— Problem description —
For the records that follow, please set down exactly the lines between the one holding "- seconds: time" and the one holding "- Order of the", inclusive, and only those.

— Supplied data —
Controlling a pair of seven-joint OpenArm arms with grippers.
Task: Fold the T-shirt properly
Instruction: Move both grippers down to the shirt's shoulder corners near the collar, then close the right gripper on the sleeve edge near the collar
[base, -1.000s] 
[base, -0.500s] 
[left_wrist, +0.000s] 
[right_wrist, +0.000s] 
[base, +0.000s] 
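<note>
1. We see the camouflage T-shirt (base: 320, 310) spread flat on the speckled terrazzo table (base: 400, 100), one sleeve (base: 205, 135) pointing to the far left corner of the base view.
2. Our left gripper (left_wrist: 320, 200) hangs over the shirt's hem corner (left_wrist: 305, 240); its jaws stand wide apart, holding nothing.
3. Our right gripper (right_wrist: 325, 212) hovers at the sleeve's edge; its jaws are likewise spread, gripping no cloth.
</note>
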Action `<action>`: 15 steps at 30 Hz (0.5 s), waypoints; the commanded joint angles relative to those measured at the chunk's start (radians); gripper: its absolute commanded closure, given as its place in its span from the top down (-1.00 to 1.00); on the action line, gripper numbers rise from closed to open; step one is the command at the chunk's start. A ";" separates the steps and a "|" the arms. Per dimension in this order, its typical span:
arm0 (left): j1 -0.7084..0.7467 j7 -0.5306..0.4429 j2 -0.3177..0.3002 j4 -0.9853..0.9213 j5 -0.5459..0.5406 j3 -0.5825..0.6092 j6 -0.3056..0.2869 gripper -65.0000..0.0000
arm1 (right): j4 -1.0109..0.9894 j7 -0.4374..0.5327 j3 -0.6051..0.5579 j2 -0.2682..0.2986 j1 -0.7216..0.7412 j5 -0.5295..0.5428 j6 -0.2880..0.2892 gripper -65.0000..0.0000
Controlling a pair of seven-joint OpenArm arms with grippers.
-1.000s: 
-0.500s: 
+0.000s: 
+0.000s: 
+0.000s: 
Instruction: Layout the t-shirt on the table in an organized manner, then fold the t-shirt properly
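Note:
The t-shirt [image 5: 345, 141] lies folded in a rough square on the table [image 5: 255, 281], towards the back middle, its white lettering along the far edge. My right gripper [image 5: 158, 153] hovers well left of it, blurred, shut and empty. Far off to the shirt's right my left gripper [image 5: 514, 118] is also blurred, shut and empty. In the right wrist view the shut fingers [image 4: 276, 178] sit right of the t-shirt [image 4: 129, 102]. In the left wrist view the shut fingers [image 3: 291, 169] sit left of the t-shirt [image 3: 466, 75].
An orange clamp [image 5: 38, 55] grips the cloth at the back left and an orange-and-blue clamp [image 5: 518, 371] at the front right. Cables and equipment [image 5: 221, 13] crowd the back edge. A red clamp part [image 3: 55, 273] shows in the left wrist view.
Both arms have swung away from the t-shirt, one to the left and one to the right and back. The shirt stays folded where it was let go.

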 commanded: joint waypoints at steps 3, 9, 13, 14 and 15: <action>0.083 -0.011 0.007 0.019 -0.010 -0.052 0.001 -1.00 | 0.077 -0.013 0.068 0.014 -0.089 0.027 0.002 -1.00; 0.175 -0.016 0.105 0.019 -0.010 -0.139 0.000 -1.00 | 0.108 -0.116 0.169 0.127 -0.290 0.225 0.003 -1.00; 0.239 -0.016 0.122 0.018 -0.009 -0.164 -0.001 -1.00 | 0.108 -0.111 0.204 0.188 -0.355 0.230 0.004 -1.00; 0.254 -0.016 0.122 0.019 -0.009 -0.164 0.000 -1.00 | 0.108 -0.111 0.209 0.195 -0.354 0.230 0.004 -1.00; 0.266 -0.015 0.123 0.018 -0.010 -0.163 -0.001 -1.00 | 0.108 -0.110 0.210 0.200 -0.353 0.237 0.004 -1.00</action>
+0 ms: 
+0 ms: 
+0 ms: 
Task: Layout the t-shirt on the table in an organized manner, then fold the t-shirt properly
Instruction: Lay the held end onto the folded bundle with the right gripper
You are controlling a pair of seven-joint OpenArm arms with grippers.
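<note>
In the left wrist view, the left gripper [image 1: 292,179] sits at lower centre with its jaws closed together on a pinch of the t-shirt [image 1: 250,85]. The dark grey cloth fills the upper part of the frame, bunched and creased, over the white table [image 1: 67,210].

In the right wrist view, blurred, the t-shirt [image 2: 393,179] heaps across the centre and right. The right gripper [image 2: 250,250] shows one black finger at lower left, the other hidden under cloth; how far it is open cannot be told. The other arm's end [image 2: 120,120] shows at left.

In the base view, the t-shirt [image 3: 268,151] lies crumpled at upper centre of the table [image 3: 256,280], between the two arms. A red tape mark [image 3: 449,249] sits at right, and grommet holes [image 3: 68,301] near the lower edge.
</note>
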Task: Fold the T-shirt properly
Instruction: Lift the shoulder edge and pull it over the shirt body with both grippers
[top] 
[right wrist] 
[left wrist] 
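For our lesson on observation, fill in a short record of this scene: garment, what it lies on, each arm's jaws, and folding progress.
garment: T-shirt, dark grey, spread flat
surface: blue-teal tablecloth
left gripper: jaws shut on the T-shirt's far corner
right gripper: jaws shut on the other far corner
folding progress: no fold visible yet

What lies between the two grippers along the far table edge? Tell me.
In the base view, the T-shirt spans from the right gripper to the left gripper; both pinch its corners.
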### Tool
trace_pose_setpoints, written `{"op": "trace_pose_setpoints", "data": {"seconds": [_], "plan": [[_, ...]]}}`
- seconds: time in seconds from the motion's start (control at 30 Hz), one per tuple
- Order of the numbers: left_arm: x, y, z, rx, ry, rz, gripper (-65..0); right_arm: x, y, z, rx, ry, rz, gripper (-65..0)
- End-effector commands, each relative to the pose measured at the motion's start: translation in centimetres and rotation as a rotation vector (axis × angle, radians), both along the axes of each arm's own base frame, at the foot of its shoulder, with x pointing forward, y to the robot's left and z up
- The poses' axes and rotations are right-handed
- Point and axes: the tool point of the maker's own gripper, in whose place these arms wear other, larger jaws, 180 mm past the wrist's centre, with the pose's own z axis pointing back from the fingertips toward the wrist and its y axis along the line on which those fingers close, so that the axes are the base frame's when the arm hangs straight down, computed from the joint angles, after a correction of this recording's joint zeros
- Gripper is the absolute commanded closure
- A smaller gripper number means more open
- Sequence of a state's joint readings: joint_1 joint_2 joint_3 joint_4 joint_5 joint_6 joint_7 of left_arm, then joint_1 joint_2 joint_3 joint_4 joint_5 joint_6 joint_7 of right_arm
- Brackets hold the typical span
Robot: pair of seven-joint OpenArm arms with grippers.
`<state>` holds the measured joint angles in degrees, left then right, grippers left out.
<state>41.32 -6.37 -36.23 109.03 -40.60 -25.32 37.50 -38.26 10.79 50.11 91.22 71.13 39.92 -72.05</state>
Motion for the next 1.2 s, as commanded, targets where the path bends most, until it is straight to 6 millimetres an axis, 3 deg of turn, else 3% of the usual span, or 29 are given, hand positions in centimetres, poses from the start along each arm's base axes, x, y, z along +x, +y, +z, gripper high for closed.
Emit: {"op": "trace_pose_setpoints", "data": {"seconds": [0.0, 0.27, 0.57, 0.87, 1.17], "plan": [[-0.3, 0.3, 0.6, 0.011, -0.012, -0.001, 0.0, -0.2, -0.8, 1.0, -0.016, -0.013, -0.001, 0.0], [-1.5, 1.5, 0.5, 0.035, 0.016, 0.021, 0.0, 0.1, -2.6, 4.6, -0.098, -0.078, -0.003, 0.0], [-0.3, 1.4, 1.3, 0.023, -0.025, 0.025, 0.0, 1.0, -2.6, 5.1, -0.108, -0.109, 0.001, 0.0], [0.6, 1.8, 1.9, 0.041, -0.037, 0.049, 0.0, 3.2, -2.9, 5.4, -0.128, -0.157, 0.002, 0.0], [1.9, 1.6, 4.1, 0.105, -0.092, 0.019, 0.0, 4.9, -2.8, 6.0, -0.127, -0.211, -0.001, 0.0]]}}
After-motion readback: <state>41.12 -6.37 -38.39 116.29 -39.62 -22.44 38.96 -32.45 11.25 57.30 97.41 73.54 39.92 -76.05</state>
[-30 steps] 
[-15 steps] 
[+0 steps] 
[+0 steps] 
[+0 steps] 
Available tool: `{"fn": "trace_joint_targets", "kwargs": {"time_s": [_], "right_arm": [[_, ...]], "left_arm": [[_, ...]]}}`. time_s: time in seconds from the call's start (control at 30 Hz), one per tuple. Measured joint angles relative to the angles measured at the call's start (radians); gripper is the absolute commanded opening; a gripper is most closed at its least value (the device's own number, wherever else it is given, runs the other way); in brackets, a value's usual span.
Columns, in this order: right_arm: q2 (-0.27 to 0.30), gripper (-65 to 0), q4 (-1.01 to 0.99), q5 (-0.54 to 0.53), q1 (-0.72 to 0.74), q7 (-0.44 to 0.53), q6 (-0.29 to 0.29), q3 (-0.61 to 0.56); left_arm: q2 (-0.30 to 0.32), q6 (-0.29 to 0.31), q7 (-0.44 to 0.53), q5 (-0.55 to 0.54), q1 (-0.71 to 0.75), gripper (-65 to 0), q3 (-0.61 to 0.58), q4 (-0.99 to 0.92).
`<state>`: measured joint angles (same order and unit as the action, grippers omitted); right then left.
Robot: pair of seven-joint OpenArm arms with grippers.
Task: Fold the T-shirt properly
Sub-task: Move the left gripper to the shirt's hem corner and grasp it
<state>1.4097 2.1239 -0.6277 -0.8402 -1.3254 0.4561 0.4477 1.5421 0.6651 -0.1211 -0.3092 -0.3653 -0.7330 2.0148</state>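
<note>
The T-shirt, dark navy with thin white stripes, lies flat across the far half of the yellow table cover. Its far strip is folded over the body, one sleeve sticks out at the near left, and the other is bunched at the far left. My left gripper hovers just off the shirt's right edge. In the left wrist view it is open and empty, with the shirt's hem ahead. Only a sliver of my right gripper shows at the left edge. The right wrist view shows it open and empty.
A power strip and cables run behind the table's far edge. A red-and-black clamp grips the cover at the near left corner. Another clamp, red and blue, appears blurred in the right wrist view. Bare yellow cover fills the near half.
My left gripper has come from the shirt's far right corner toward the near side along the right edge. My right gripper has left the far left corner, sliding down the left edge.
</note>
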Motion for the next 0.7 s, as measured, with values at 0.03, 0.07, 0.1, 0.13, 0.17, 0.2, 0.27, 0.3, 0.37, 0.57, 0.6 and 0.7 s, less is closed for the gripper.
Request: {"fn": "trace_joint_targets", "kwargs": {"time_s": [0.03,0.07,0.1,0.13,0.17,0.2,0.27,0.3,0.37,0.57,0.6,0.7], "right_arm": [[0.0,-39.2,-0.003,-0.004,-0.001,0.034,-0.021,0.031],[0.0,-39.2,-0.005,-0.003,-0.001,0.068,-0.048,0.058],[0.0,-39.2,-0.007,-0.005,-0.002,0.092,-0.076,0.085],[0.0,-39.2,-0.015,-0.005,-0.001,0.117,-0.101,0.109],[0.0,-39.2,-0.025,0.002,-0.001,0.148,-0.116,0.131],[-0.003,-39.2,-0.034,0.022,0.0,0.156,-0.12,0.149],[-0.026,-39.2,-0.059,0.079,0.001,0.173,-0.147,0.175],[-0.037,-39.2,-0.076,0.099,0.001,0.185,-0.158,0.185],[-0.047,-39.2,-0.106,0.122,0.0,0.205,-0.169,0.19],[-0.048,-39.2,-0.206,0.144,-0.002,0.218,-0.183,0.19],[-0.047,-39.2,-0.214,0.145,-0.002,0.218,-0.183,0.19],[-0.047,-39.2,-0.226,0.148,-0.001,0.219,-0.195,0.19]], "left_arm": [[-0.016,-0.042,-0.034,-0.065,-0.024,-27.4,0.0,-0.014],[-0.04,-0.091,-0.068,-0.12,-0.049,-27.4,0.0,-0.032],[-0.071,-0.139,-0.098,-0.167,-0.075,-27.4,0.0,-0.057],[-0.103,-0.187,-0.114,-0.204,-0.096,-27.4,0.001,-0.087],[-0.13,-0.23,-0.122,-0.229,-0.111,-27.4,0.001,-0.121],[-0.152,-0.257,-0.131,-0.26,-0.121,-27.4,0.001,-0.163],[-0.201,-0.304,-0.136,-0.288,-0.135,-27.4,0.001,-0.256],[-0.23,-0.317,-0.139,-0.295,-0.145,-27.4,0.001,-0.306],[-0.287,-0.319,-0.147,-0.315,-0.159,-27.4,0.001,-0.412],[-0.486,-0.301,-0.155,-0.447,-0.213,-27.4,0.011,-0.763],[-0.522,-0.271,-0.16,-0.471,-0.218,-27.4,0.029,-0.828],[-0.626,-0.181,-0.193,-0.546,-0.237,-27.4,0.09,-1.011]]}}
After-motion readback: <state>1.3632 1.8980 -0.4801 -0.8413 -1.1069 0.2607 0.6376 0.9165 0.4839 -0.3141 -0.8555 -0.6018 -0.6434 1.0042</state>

— Exercise result —
- seconds: time in seconds from the motion's start (control at 30 Hz), one per tuple
- Order of the numbers: left_arm: x, y, z, rx, ry, rz, gripper (-65..0); right_arm: x, y, z, rx, ry, rz, gripper (-65..0)

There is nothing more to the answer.